As soon as Mrs. Drake’s departure had left her alone, she unpacked her box, and dressed herself for the evening.

She put on a lavender-colored stuff-gown—half-mourning for Mrs. Girdlestone; ordered for all the servants, under the admiral’s instructions—a white muslin apron, and a neat white cap and collar, with ribbons to match the gown. In this servant’s costume—in the plain gown fastening high round her neck, in the neat little white cap at the back of her head—in this simple dress, to the eyes of all men, not linen-drapers, at once the most modest and the most alluring that a woman can wear, the sad changes which mental suffering had wrought in her beauty almost disappeared from view. In the evening costume of a lady, with her bosom uncovered, with her figure armed, rather than dressed, in unpliable silk, the admiral might have passed her by without notice in his own drawing-room. In the evening costume of a servant, no admirer of beauty could have looked at her once and not have turned again to look at her for the second time.

Descending the stairs, on her way to the house-keeper’s room, she passed by the entrances to two long stone corridors, with rows of doors opening on them; one corridor situated on the second, and one on the first floor of the house. “Many rooms!” she thought, as she looked at the doors. “Weary work searching here for what I have come to find!”

On reaching the ground-floor she was met by a weather-beaten old man, who stopped and stared at her with an appearance of great interest. He was the same old man whom Captain Wragge had seen in the backyard at St. Crux, at work on the model of a ship. All round the neighborhood he was known, far and wide, as “the admiral’s coxswain.” His name was Mazey. Sixty years had written their story of hard work at sea, and hard drinking on shore, on the veteran’s grim and wrinkled face. Sixty years had proved his fidelity, and had brought his battered old carcass, at the end of the voyage, into port in his master’s house.

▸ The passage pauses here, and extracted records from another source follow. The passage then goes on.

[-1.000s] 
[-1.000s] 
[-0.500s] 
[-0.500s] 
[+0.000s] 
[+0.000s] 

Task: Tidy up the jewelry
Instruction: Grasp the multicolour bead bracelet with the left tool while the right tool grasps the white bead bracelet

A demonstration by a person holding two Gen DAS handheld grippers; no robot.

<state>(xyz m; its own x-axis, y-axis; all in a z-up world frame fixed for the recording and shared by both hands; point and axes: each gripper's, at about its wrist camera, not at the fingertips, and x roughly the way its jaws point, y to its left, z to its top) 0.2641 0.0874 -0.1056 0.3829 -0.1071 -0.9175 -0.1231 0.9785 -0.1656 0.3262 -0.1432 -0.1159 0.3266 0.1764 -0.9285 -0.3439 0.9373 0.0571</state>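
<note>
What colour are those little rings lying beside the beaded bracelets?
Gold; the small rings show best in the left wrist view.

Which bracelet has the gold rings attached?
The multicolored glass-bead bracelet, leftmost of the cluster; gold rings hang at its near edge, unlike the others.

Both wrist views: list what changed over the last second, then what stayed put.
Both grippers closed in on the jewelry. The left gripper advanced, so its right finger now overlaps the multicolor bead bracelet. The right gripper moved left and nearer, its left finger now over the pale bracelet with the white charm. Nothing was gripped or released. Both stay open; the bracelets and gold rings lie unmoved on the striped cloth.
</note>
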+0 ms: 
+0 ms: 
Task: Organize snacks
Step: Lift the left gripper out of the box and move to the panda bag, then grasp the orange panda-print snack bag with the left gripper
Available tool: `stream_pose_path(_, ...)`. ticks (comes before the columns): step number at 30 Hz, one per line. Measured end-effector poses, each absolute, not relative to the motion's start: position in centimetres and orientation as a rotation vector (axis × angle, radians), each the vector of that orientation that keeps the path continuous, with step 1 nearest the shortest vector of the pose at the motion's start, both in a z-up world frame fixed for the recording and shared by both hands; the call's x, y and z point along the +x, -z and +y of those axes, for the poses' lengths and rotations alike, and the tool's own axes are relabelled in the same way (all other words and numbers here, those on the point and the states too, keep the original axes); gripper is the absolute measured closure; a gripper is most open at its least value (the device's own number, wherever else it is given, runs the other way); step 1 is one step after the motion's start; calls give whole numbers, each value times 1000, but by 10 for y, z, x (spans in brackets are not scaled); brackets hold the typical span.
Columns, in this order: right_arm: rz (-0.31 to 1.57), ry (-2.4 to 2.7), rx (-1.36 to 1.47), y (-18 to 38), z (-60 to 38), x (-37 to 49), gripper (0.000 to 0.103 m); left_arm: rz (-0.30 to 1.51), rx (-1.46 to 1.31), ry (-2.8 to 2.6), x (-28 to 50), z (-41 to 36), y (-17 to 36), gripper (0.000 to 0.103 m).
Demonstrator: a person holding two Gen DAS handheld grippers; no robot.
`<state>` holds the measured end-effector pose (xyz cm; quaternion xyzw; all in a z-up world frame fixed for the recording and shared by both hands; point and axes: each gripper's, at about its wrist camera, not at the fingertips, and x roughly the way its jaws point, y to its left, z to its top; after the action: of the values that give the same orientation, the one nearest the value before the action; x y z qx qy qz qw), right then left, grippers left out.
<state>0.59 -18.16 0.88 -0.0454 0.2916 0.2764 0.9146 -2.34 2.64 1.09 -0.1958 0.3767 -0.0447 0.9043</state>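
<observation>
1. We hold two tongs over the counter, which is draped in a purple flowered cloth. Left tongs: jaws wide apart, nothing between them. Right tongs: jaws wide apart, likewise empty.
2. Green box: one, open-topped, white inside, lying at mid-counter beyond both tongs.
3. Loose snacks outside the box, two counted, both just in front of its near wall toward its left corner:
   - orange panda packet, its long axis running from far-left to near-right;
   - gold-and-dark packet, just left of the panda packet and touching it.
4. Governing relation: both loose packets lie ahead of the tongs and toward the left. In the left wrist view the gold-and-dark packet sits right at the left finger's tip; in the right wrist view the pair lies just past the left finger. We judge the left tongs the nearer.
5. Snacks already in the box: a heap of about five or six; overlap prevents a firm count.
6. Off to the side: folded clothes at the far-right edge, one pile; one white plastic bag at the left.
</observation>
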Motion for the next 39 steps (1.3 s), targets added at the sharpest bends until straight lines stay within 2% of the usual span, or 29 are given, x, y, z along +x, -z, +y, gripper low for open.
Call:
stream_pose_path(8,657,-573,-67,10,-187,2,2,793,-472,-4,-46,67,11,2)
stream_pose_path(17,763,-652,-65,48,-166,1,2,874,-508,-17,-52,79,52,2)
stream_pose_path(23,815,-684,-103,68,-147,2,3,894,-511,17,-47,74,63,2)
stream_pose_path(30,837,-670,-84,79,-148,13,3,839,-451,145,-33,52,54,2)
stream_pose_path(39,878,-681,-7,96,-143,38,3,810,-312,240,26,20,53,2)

Seeing no one else of whom she could inquire, Magdalen requested the old man to show her the way that led to the housekeeper’s room.

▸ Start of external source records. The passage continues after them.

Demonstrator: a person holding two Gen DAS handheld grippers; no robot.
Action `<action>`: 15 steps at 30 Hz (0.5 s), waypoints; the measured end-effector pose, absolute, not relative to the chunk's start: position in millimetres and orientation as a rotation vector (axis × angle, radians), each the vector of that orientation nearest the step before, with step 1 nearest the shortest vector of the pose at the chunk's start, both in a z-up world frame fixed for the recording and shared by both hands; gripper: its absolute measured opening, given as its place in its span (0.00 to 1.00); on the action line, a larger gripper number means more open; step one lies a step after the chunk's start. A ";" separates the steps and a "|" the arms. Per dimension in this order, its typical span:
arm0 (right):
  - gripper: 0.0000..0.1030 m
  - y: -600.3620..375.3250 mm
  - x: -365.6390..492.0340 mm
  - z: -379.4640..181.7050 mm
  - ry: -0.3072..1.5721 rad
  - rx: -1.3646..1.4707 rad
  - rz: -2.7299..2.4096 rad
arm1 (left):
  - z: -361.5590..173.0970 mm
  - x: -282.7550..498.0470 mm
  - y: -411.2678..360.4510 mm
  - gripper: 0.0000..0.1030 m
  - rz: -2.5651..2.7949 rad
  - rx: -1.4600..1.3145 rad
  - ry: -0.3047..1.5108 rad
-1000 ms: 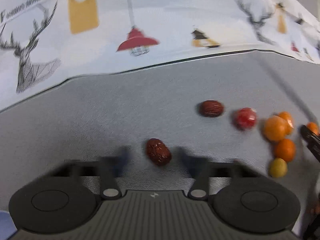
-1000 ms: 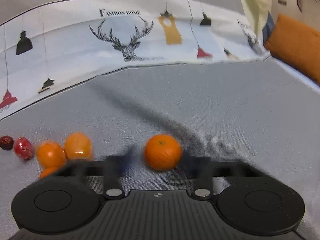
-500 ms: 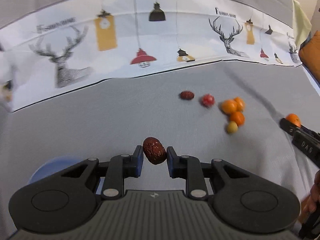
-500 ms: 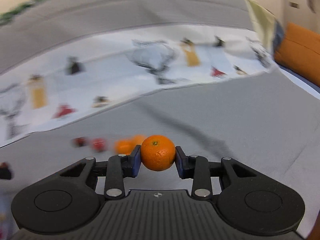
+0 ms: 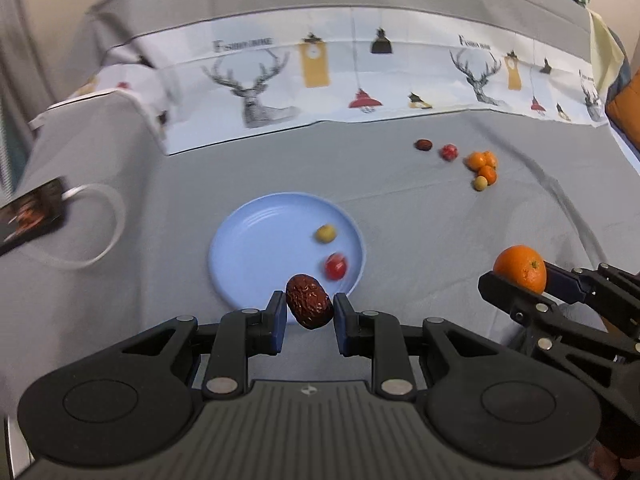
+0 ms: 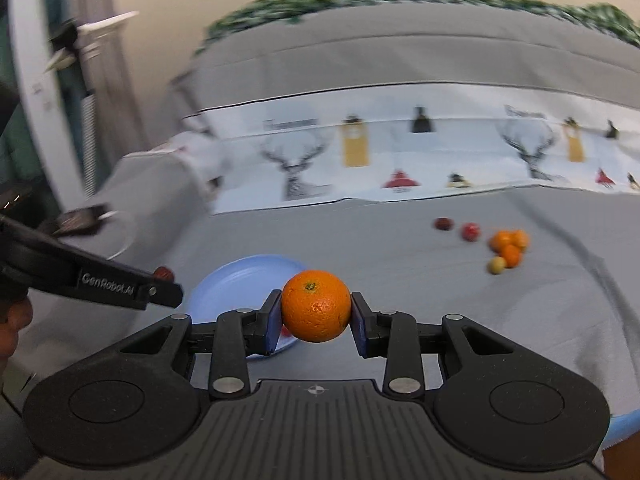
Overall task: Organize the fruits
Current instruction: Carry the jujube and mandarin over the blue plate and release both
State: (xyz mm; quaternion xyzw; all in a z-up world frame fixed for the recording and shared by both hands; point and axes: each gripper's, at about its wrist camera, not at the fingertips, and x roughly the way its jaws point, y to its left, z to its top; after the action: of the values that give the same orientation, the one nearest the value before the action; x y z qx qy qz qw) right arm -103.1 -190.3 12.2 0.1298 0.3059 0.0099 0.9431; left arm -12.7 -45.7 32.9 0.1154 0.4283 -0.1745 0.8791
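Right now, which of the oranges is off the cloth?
The large orange clamped in the right gripper; the smaller oranges lie clustered on the grey cloth.

light: soft, even indoor light, kinda dim, no glare
shadows: faint
left view: mostly sharp, small red fruit [image 5: 335, 266] on the round light-blue plate [image 5: 256, 248] smeared
right view: heavy motion blur on the white deer-print cloth [image 6: 400, 156]; round orange mandarin [image 6: 315, 306] crisp
edges: fisheye bending, dark corners

A home, likely a living room: a grey fabric-draped sofa [image 5: 400, 208] with a white deer-and-lamp printed cloth [image 5: 360, 80], an orange cushion [image 5: 624, 108], and green foliage [image 6: 360, 4] behind.
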 end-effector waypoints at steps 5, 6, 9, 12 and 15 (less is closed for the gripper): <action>0.35 -158.1 -128.2 32.5 0.591 0.201 0.046 | 39.9 -42.6 -8.5 0.26 -0.346 0.209 0.879; 0.35 -153.3 -133.0 35.3 0.584 0.194 0.045 | 40.3 -46.9 -2.4 0.26 -0.340 0.198 0.881; 0.35 -139.1 -143.1 39.9 0.579 0.183 0.048 | 42.0 -57.8 9.5 0.26 -0.331 0.185 0.868; 0.35 -124.6 -149.0 42.4 0.576 0.160 0.066 | 42.8 -68.9 17.7 0.26 -0.327 0.171 0.852; 0.35 -113.6 -152.9 45.9 0.570 0.135 0.083 | 43.6 -76.9 23.2 0.26 -0.315 0.155 0.845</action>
State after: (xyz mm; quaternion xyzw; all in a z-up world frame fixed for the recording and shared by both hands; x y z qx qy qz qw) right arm -152.9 -113.6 45.9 0.0666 0.2809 0.0407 0.9565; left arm -76.9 23.2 43.6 0.0748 0.4079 -0.1519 0.8972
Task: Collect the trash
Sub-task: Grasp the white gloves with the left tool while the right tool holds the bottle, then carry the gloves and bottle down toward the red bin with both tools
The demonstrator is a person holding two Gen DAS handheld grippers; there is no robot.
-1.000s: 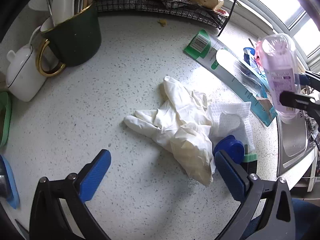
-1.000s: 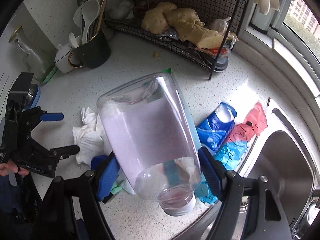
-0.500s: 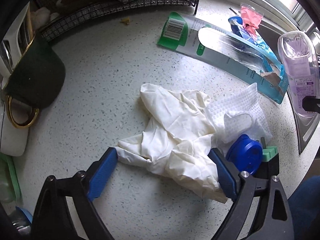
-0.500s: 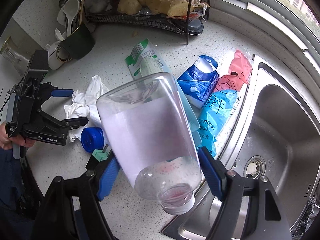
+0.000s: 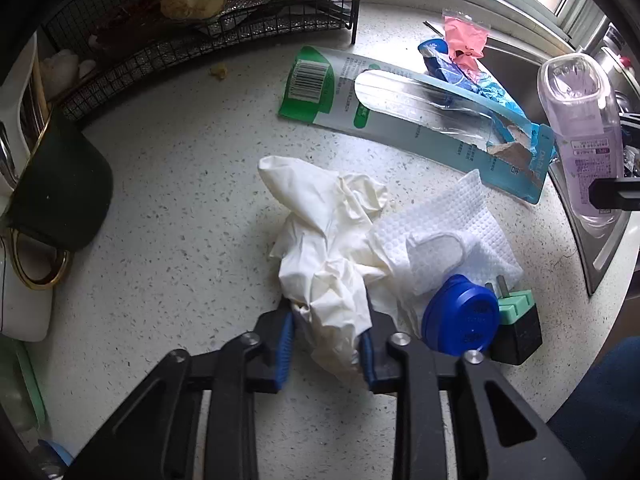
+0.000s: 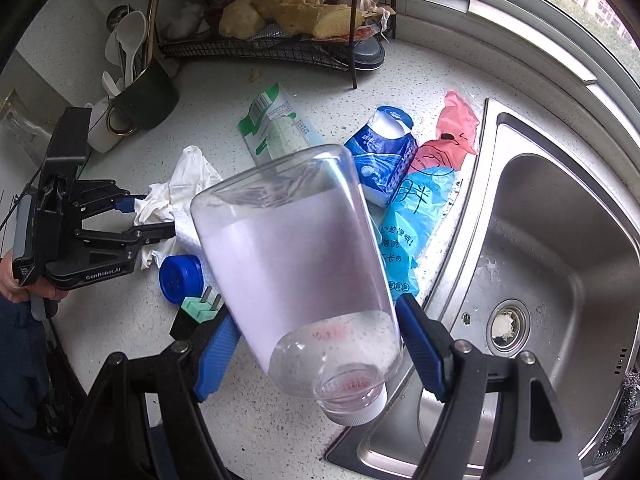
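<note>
Lettering reading "GenRobot.AI" runs along the black body of the left gripper (image 6: 156, 216), seen from the right wrist at nine o'clock, where a hand (image 6: 16, 284) grips its handle. That gripper's jaws are closing, and its blue pads already pinch the near end of a crumpled white glove (image 5: 324, 248) lying on the speckled desk (image 5: 180, 184). Just beside the glove at three o'clock lies a white paper towel (image 5: 460, 216), with a blue cap (image 5: 460, 320) and a black plug with a green face (image 5: 516, 320) touching its near edge. At one o'clock a long green-and-blue card package (image 5: 400, 100) shows a barcode; its print is too small to read. The right gripper (image 6: 316, 344) stands wide and clamps a clear bottle (image 6: 296, 264) neck-down, with a pale lilac label whose text is unreadable. Beyond it, beside the steel sink (image 6: 560, 240), lie a blue carton (image 6: 380, 160), a pink wrapper (image 6: 456, 128) and a cyan wrapper (image 6: 412, 224) bearing Chinese characters.
</note>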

“I’ll show you, my dear,” said old Mazey, speaking in the high and hollow voice peculiar to the deaf. “You’re the new maid—eh? And a fine-grown girl, too! His honor, the admiral, likes a parlor-maid with a clean run fore and aft. You’ll do, my dear—you’ll do.”

“You must not mind what Mr. Mazey says to you,” remarked the housekeeper, opening her door as the old sailor expressed his approval of Magdalen in these terms. “He is privileged to talk as he pleases; and he is very tiresome and slovenly in his habits; but he means no harm.”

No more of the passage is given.